I'm Afraid I Can't Do That, Dave - Why The Current Hysteria Over Artificial Intelligence?

Tuesday, 25 April 2023
By Bob McDowall


The current discussions about artificial intelligence (AI) are characterised by hyperbole and hysteria - such are the fashionable attributes of the technology.

So-called prominent, successful “thinkers” and “thought leaders” conjecture, by contrast, that AI will solve society’s problems or destroy society. The media increasingly report that AI will threaten jobs and raise inequality and even that it is an existential threat to mankind (with little evidence). The more hysterical suggest a moratorium on AI research, which could reduce significant progress in the technology development.

The hyperbole which surround AI, derives in in part from the hucksterism of technology promoters, who have adopted an evangelical stance akin to religious belief (much the same as happened with crypto-currencies).

Inevitably, investors in AI are keen to see early and rapid adoption of AI technology from their own self-interest perspective. The more excitable elements go as far as to say AI is a solution to many of the fundamental problems of society and even that we may see a “singularity” with humans merging with machines.

While automation of routine processes continues apace, both in manufacturing and service industries, mass unemployment has not occurred. Labour productivity is not growing apace. Enterprise productivity is not growing even among logistics firms which are allegedly in the forefront of productivity efficiencies.

Reasons for this lack of rapid productivity are varied.

  • Most AI is embedded in visual systems rather than in wide scale general applications
  • Moore’s Law, defined as the number of transistors on a microchip double every two years may well be coming to an end of its life cycle. Investment in computer power is experiencing diminishing returns.
  • Many AI applications just aren't that innovative.AI has principally been deployed to fine-tune and refine existing products and services not introduce new ones.
  • Consumer demand has reduced in growth, certainly in the Western Hemisphere., which reduces the impact of AI services.
  • AI services are formed from learning from large amounts of data. Generating sufficient data to make the algorithms efficient or simply to afford to hire data analysts is not a simple exercise.
  • Much AI which appears, on line, to interact with customers actually has human beings acting as puppet masters behind the scenes.

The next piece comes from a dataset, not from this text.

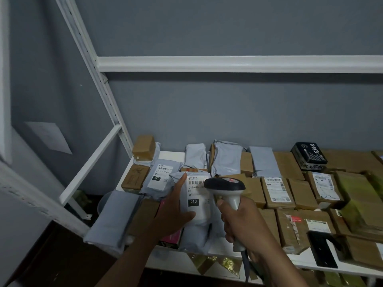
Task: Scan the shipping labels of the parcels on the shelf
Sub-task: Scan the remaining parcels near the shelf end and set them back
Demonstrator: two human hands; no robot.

AI's small impact to date does not, of course, eliminate larger impacts in the future. Unexpected and unanticipated developments in AI, particularly around Artificial General Intelligence (AGI) may lead to “rule by robots” as envisaged by some soothsayers but AGI is very different from contemporary AI which is “reactive” and “limited memory”, based on algorithmic response, data and machine learning.

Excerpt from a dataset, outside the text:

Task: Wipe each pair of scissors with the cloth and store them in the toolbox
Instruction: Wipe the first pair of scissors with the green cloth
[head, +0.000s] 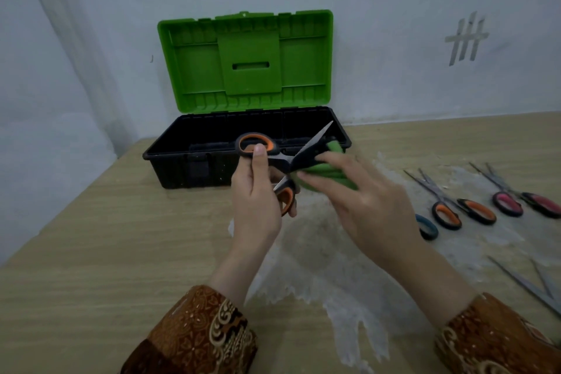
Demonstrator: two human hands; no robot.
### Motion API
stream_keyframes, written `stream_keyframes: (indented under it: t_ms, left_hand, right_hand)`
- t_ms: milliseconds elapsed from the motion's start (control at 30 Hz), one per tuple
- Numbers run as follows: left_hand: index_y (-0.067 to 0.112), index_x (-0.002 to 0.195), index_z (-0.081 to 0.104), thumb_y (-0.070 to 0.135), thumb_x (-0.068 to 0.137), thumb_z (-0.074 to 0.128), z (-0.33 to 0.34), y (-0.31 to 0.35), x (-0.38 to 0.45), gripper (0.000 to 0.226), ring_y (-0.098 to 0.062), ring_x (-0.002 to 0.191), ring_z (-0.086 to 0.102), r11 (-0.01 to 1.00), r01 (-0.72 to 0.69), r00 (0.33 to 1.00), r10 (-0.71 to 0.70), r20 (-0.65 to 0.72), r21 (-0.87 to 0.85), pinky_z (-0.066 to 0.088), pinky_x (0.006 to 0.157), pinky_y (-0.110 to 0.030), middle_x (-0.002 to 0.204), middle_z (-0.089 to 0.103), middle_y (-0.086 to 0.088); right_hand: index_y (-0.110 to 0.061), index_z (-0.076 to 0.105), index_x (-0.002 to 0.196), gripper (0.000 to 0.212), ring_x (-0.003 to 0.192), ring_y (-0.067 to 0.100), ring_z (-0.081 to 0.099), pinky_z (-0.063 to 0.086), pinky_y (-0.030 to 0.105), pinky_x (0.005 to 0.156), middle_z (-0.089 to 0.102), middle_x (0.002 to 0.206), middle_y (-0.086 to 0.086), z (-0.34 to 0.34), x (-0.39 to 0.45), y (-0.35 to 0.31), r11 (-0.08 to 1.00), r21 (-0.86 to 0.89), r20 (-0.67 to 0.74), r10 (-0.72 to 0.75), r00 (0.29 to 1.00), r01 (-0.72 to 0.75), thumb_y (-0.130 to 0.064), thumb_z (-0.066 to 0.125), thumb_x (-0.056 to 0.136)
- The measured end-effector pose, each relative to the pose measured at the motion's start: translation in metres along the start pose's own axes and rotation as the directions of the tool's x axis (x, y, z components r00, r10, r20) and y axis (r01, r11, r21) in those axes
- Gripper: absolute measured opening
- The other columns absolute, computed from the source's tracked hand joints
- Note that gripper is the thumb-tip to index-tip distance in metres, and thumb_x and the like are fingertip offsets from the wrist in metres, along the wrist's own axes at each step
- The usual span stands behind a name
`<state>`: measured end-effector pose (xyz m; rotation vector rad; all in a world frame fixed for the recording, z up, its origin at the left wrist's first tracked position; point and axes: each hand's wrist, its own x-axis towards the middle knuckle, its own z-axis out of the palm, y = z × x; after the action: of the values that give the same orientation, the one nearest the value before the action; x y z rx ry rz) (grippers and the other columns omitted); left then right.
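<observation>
Left grip: the left hand [258,191] holds the orange scissors [279,161] by the handles, thumb laid on the upper ring, fingers curled round the lower one.
Right grip: the right hand [361,194] holds the green cloth [326,171], folded over the lower blade; the hand is blurred.
Scissors: at frame centre, above the bench, blades spread; the upper blade points up and right, over the toolbox's front rim.
Toolbox: the toolbox [194,161] stands just behind the hands, black tub, green lid [246,61] upright against the wall.
Bench: the wooden bench [106,237] carries a clear plastic sheet [318,258] under and right of the hands.
Other pairs: at right on the sheet lie a second orange pair [455,206] and a pink pair [522,199], blades spread; a teal ring [428,226] shows beside the right wrist; bare blades [534,285] at the lower right edge.
Sleeves: brown patterned cuffs [200,334] at the bottom of the frame.
</observation>
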<state>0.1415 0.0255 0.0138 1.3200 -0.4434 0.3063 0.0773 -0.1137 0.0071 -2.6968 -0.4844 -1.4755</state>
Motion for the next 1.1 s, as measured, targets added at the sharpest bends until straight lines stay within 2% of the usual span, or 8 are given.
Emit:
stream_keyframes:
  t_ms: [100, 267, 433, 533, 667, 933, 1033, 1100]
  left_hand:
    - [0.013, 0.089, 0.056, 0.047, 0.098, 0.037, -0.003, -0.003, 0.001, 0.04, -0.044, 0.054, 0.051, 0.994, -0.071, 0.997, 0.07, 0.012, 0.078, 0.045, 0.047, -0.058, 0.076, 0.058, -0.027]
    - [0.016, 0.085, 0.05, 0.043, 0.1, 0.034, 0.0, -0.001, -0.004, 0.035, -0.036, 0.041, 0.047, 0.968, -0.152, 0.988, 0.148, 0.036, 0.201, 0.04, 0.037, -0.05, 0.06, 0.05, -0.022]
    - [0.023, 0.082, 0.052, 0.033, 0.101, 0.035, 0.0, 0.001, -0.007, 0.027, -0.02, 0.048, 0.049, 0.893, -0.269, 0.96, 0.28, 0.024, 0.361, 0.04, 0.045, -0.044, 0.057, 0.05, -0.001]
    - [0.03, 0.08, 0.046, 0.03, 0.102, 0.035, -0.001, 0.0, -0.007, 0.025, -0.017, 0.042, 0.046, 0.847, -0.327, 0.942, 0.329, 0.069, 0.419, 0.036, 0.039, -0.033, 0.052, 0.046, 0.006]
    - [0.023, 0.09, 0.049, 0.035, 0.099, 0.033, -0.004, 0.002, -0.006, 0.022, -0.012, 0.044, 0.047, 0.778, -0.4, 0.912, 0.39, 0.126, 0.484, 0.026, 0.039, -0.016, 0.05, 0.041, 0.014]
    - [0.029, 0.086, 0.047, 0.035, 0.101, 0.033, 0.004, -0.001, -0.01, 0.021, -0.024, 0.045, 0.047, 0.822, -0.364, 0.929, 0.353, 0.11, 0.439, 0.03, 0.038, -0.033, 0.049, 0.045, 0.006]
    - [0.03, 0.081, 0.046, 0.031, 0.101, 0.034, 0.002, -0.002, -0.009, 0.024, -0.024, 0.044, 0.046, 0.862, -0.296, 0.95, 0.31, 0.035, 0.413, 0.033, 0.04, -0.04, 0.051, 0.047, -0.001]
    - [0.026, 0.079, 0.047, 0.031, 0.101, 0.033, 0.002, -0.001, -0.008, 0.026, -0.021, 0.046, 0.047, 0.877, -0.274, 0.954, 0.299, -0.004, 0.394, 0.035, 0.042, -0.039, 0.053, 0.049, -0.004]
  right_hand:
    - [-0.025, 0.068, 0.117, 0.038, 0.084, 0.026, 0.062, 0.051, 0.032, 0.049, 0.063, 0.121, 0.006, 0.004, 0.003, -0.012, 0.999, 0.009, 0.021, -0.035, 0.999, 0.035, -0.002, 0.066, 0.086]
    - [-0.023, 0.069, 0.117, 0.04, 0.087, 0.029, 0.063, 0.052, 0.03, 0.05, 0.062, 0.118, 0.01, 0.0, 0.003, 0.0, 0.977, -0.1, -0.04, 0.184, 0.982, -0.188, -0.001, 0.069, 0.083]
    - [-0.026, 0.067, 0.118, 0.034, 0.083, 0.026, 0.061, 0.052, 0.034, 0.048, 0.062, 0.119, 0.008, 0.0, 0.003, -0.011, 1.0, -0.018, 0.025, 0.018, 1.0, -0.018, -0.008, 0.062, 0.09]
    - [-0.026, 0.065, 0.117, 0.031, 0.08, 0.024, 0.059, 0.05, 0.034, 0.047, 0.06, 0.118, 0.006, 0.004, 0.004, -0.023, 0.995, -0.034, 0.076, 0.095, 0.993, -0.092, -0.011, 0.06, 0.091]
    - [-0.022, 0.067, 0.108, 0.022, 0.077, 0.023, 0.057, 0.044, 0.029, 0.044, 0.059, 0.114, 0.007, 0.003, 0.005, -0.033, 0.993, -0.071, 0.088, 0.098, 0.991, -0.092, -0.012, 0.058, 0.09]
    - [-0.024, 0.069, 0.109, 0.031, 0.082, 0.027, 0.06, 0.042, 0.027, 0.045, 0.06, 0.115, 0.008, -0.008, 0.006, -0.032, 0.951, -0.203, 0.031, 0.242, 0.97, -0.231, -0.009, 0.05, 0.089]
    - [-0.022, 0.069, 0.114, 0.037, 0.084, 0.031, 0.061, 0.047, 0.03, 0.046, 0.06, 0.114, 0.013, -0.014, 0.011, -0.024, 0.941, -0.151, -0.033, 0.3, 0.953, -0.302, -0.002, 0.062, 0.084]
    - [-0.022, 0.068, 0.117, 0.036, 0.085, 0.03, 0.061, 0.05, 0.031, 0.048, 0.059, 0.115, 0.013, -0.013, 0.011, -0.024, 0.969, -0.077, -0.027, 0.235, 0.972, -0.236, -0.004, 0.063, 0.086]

Reactive and limited memory AIs try to identify patterns in data to generate prediction. AI cannot currently replicate human intelligence and certainly has no “theory of mind”. Computers are not able copy the thought process of humans or human emotions and are highly unlikely to do so in the future. Scientists and developers don’t have sufficient insight into the network behind the human thought procedure. It is highly uncertain that we will generate machines that can think like humans anytime soon.

So why are Governments concurrently trying to produce national strategies for AI development yet at the same time, led by the European Commission, potentially stifling development by building a framework of premature regulation rather than commencing with “industry standards” which can be adapted, even enshrined in regulation, once the risks are evaluated? Much harks back the cold war notions of “big Brother is watching you” enshrined in novels like George Orwell’s “1984” and Frank Kafka’s novels of human lack of power and control over their lives and destinies.

Governments in their haste for national AI strategies have tried to balance these against regulatory controls because applications based on algorithms that violate human rights, as defined by some jurisdictions are already being developed. Now may be the time to talk, to put in place standards and regulations to mitigate the risk of a society based on surveillance and other doomsday scenarios.

The USA and the EU, because they historically have broadly shared principles regarding the rule of law and democracy, have taken leadership on AI regulation but with differing objectives and guiding principles, which deliver different practical rules:

  • The USA focuses on procedural fairness, transparency and non-discrimination.
  • With the EU the focus is data privacy and fundamental rights.

Common rules for digital services operating across continents will not be achieved let alone a global consensus on the AI regulatory landscape.

Global Regulation will be a challenge because applications are broken down into three risk categories. Different ethical values are applied by jurisdictions. There are systems that pose an “unacceptable risk,” such as the Chinese social credit application. There are also applications that are “high risk” like resume-scanning tools that must adhere to legal requirements to prevent discriminations. Finally, other systems that are not considered high or unacceptable risk are not regulated.

Pragmatism - building empirical AI values and standards, reinforced by appreciate regulations, seems be losing the war in the battle of hysteria. Short term fixes to mitigate the scenarios presented by hysteria have clouded judgement in this growing important area of technology development.